Continuously train a cloud-based machine learning model from on-premise Db2 data

Build Status

Many companies and individuals struggle to use their on-premises data — the kind of data that lives on a local machine, within your data center, behind your firewall — for machine learning in the cloud. It can be challenging to find a quick, easy, and secure solution for connecting resources in a protected environment to resources in the cloud.

With Watson Studio & Machine Learning, Db2, and Secure Gateway, it is possible to establish a secure, persistent connection between your on-premises data and the cloud to continuously train machine learning models leveraging cloud computing resources like Spark, elastic environments, and GPUs.

In this guide, we will create an on-premises Db2 database on our local computer, populate it, and then connect it to Watson Studio via Secure Gateway.
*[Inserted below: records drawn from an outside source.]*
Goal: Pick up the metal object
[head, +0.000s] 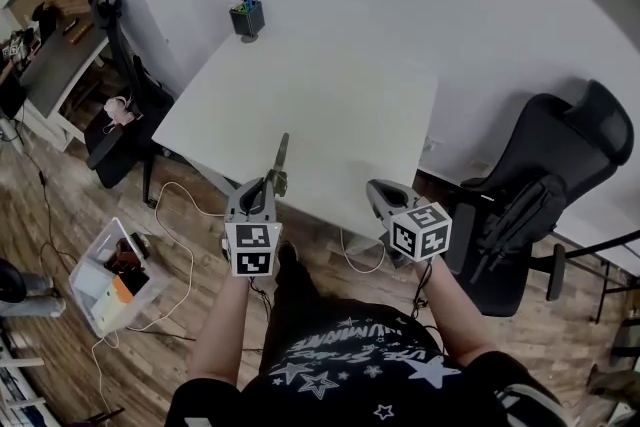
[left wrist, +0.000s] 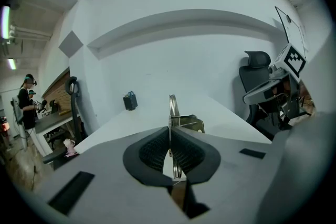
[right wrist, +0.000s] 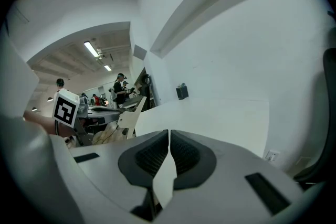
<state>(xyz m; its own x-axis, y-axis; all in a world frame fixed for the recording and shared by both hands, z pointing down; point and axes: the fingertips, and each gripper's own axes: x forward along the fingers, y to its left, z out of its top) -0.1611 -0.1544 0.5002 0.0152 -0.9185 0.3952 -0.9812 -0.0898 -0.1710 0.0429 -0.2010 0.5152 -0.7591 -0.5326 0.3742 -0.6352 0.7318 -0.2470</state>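
Note:
The metal object [head: 281, 158] is a thin, flat metal piece with a darker block at its base. It stands out over the front edge of the white table [head: 330, 95], with my left gripper [head: 262, 187] shut on its lower end. In the left gripper view the metal object [left wrist: 172, 107] shows edge-on, rising from between the pressed pads of the left gripper [left wrist: 169, 131]. My right gripper [head: 378, 187] hovers at the table's front edge, to the right, shut with nothing in it. In the right gripper view the right gripper [right wrist: 168, 136] has its pads together and bare.
A dark pen holder [head: 247, 16] stands at the table's far corner. One black office chair [head: 540, 195] is at the right and another [head: 120, 105] at the left. A clear box [head: 115, 277] of items and cables lie on the wooden floor.

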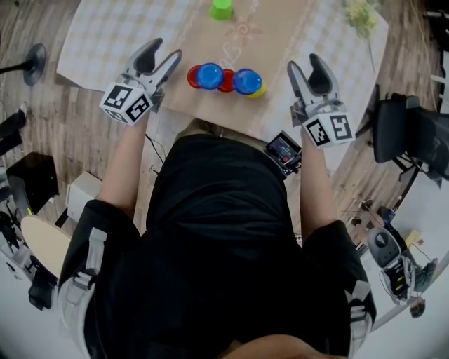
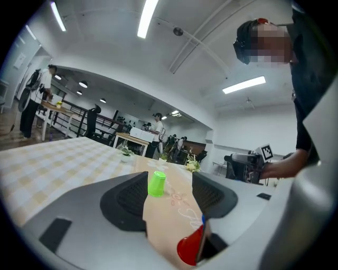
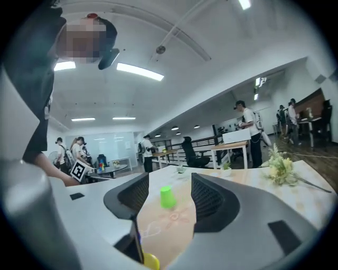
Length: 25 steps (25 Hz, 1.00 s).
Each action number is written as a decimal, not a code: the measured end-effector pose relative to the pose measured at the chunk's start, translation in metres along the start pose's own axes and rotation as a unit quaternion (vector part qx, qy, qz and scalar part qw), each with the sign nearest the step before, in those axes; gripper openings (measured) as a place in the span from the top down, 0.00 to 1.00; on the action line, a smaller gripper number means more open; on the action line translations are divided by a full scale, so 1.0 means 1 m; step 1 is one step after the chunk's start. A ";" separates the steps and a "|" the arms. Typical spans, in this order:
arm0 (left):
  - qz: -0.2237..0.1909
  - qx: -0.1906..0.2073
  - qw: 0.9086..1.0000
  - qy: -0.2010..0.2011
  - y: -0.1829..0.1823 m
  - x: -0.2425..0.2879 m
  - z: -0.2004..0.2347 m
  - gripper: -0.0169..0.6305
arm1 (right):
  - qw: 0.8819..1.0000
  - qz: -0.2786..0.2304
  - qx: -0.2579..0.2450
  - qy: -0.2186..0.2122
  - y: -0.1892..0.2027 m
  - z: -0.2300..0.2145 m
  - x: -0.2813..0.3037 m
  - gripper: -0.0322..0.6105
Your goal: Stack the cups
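Near the table's front edge stands a row of upside-down cups: two blue cups [image 1: 210, 75] [image 1: 246, 80] over red cups [image 1: 194, 76] and a yellow cup [image 1: 259, 90]. A green cup [image 1: 222, 8] stands alone farther back, also upside down, green cup [image 2: 156, 184] seen between the left jaws and green cup [image 3: 167, 197] between the right jaws, far off. My left gripper [image 1: 162, 57] hovers open to the left of the row. My right gripper [image 1: 309, 70] hovers open to its right. Neither holds anything. A red cup's edge [image 2: 189, 248] shows low in the left gripper view.
A tan runner [image 1: 238, 42] crosses the checked tablecloth [image 1: 112, 35]. A small flower bunch [image 1: 361, 14] lies at the table's far right. Office chairs [image 1: 407, 137] and gear stand right of the table. People stand at desks in the background.
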<state>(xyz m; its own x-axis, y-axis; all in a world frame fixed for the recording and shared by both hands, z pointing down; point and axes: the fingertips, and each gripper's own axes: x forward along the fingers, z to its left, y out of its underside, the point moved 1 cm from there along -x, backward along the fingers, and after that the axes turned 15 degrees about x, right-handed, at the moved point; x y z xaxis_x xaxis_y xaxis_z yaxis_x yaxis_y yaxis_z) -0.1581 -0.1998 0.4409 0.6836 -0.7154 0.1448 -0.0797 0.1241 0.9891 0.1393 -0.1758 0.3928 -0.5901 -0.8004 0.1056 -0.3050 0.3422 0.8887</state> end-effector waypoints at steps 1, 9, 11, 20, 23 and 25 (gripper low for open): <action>0.004 0.016 1.000 0.002 -0.003 0.008 0.004 0.59 | 1.000 -0.012 0.004 0.016 -0.007 -0.011 0.001 0.54; 0.052 0.108 0.992 0.033 -0.005 0.085 0.028 0.59 | 0.995 -0.044 0.021 0.086 -0.021 -0.070 0.010 0.56; 0.070 0.126 0.988 0.052 0.005 0.107 0.027 0.59 | 0.995 -0.032 0.024 0.089 -0.013 -0.077 0.012 0.56; 0.129 0.146 0.976 0.096 0.050 0.181 0.025 0.57 | 0.993 -0.008 0.052 0.106 0.006 -0.109 0.009 0.56; 0.135 0.140 0.976 0.101 0.057 0.195 0.022 0.57 | 0.992 -0.012 0.059 0.107 0.005 -0.116 0.013 0.56; 0.135 0.136 0.977 0.098 0.059 0.201 0.022 0.57 | 0.993 -0.012 0.062 0.104 0.005 -0.118 0.018 0.57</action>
<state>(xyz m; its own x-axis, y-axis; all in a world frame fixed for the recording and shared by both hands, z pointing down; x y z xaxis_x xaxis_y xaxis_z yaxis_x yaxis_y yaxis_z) -0.0413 -0.3514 0.5292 0.7340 -0.5338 0.4199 -0.4483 0.0838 0.8900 0.2156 -0.2468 0.4519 -0.4185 -0.8889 0.1865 -0.4139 0.3694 0.8320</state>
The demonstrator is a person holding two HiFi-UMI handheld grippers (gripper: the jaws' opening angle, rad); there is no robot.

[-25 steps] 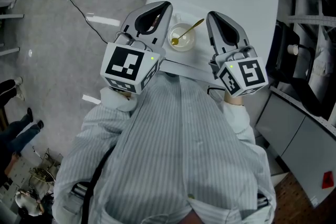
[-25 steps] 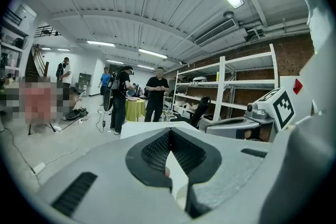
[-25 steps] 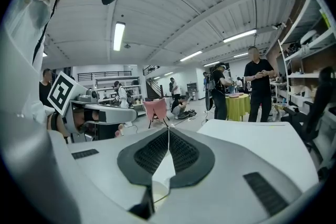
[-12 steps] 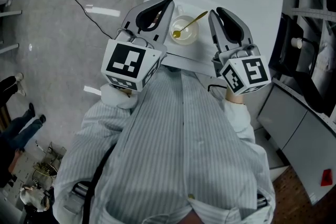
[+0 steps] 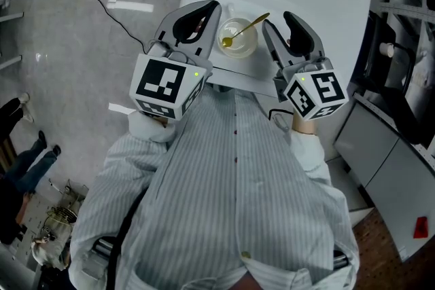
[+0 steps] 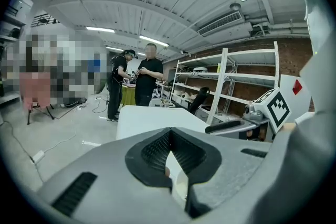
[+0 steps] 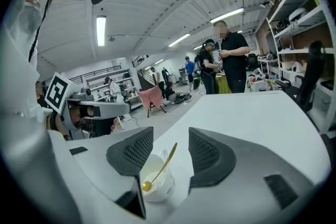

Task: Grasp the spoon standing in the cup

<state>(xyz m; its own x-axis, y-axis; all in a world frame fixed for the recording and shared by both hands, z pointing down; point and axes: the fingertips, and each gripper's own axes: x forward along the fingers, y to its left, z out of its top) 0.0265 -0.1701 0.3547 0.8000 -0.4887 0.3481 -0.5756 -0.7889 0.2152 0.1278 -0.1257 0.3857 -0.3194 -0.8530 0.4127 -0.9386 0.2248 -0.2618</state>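
Right gripper (image 5: 277, 22) had neared the white ceramic cup (image 5: 249, 47), jaws opening with nothing between; left gripper (image 5: 206, 9) jaws together. Slim gold metal spoon (image 5: 246, 29) leaned in the cup; a jaw nudging the rim could topple it

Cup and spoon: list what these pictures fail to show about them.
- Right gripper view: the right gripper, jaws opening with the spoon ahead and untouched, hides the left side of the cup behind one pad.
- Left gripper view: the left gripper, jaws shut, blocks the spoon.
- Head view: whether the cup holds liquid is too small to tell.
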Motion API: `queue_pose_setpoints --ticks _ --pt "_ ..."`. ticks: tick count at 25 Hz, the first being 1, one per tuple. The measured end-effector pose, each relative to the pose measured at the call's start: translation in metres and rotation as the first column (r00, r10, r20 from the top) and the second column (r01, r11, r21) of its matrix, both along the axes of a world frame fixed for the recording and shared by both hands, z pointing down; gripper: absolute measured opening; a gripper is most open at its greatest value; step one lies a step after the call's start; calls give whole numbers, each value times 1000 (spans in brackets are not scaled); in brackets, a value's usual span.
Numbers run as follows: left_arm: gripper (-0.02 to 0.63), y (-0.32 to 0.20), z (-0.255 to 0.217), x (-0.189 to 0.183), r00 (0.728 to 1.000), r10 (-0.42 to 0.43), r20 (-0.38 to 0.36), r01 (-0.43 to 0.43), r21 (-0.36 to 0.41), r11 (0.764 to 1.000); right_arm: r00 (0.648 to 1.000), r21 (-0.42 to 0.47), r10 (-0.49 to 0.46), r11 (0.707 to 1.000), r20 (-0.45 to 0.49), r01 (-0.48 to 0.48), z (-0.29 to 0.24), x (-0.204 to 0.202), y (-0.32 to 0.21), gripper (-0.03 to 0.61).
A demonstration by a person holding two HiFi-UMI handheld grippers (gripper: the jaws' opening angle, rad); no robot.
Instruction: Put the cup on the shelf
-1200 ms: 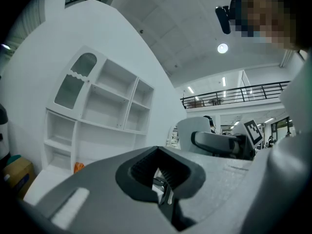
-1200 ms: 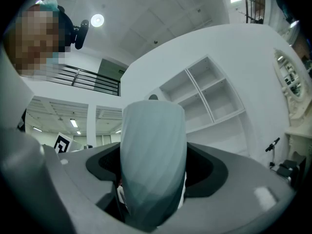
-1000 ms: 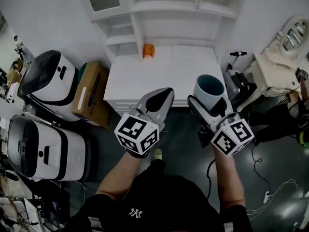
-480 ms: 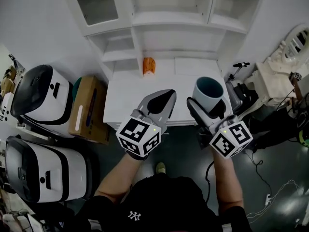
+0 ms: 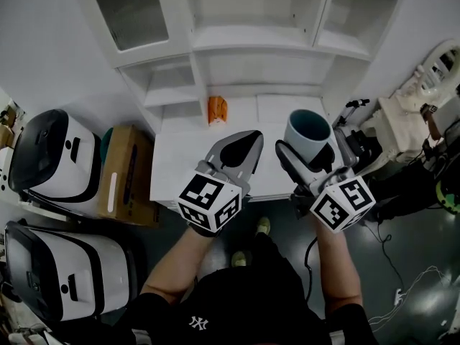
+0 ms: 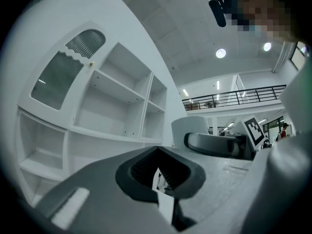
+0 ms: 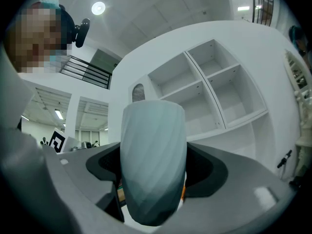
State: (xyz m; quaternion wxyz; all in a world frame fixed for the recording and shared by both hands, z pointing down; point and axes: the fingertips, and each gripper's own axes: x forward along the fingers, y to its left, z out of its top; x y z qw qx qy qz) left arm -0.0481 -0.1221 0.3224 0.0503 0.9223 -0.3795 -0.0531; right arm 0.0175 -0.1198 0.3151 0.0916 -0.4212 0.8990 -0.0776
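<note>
The right gripper (image 5: 310, 157) has its fingers clamped on the cup (image 7: 153, 162), one finger on each side of its wall. The cup is grey-blue and stands upright with its mouth up. It hangs in the air over the right part of the white worktop (image 5: 183, 160), in front of the shelf unit (image 5: 251, 47), and it touches neither of them. I think the hold from the side is chosen so that the bottom of the cup is free and can be set flat on a shelf board. The open compartments lie above and behind the cup, so the next move probably needs a lift and a reach forward, with care for the front edge of the board.

The left gripper (image 5: 243, 148) is just beside the right one. Its fingers are together and nothing is between them; it seems only to keep out of the way. A small orange thing (image 5: 217, 109) stands at the back of the worktop, well apart from the cup.
</note>
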Motion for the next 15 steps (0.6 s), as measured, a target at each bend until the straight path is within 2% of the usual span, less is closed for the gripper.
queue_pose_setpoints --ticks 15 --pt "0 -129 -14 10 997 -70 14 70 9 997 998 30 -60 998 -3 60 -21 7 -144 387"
Then, we'll read Buildings Violations data from this database and build an initial model to predict the likelihood that a particular building will fail an inspection based on historical data from the City of Chicago. After we build the model, we will deploy it as an API endpoint with Watson Machine Learning that only authorized users can access. Lastly, we will setup performance monitoring for the model, and configure a trigger to enable continuous learning as the training dataset evolves and grows.

Architecture

Flow

  1. Source data is retained in on-premises Db2 database.
  2. Data is accessible to Watson Studio via a Secure Gateway.
  3. Secure gateway is utilized to train a cloud-based machine learning model.
  4. Training feedback is stored on-premises for continuous learning.

Included components

  • IBM Db2 Warehouse on Cloud: An elastic, fully-managed cloud data warehouse service that is powered by IBM BLU Acceleration technology for increased performance and optimization of analytics at a massive scale.
  • IBM Watson Studio: Build and train AI models, and prepare and analyze data, in a single, integrated environment.
  • Secure Gateway: Create a secure, persistent connection between your protected environment and the cloud.
  • Db2: On-premises database optimized to deliver industry-leading performance while lowering costs.

Featured technologies

  • Docker: Docker containers wrap up software and its dependencies into a standardized unit for software development that includes everything it needs to run: code, runtime, system tools and libraries.

Steps

  1. Load sample data into an on-premises Db2 database
  2. Create IBM Cloud service dependencies
  3. Configure a secure gateway to IBM Cloud
  4. Federate your on-premises Db2 database
  5. Create a Watson Studio project
  6. Create a machine learning model
  7. Enable continuous learning

Load sample data into an on-premises Db2 database

The fastest way to get started with Db2 on-premises is to use the no-charge community edition, running in a Docker container. However, if you already have an on-premises Db2 instance, feel free to substitute that instead.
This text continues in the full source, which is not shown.